Comment 33 for bug 889423

Revision history for this message
Stéphane Graber (stgraber) wrote :

Wow, that's quite a lot of things happening on that system :)
So indeed looking at the number of CPUs, network cards and disks showing up, it's enough to flood udev and upstart and likely make things start a bit slower than usual and so out of order.

Essentially, the fallback networking script starts before the network cards actually got setup and announced by udev.
That's the one case where you indeed end up trying to add something to the bond just before the bond actually gets created (by not even a second apparently).

Just for testing's sake can you add:
pre-up sleep 2

To your bridge to confirm that it's indeed a race condition happening there?

What it shows at least is that we definitely can't rely on the fallback networking job as running after all the kernel events have been processed.

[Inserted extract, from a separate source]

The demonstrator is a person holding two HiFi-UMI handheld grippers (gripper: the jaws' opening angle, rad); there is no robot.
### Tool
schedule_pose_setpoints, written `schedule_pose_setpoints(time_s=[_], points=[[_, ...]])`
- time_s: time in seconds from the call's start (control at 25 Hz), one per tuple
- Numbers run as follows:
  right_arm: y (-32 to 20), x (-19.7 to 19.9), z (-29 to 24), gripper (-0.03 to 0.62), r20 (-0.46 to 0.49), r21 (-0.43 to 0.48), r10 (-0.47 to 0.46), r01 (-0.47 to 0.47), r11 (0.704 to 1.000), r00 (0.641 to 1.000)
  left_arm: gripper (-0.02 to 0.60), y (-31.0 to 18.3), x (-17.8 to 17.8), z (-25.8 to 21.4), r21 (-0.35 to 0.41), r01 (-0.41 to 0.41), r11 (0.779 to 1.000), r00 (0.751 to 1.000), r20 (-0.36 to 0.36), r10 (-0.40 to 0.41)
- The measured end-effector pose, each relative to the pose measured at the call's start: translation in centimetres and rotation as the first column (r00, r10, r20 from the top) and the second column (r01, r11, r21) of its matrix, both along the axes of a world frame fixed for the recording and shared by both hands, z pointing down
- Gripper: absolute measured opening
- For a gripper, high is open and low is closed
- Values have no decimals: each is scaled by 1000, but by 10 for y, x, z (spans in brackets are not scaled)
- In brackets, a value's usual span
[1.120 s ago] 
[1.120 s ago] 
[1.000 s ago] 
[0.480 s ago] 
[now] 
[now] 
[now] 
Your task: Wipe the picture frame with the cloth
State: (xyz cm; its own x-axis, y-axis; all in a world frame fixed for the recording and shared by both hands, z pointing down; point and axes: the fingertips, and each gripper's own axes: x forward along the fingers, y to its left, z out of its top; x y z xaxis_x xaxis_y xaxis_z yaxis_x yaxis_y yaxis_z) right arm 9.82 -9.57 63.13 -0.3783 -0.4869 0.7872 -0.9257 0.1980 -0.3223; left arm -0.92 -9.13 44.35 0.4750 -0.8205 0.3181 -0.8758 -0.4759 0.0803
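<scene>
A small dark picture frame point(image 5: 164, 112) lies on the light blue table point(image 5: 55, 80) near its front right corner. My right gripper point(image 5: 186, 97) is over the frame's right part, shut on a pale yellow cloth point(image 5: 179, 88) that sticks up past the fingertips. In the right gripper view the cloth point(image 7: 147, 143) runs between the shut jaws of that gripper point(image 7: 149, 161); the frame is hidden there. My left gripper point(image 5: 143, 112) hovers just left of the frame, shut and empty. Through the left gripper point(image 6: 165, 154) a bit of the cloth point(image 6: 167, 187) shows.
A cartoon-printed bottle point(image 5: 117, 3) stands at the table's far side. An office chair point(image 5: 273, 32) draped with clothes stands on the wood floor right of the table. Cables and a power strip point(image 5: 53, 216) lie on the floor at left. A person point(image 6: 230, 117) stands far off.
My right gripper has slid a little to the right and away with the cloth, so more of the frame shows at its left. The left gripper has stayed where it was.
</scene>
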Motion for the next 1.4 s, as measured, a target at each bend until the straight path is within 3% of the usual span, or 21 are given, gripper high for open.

I guess the easiest way out of that problem will be to add the same hack to bridge-utils that I added to ifenslave, essentially waiting for up to a minute for the slaves/members to appear before giving up and continuing without them.

In your case, that'd wait for around 200ms, then find bond0, move it into the bridge and continue.

At least it looks like the proposed ifenslave isn't at fault, it's just an extra change that'll need to happen to bridge-utils.

Thanks for the tests, good to have someone with that kind of hardware around for testing :)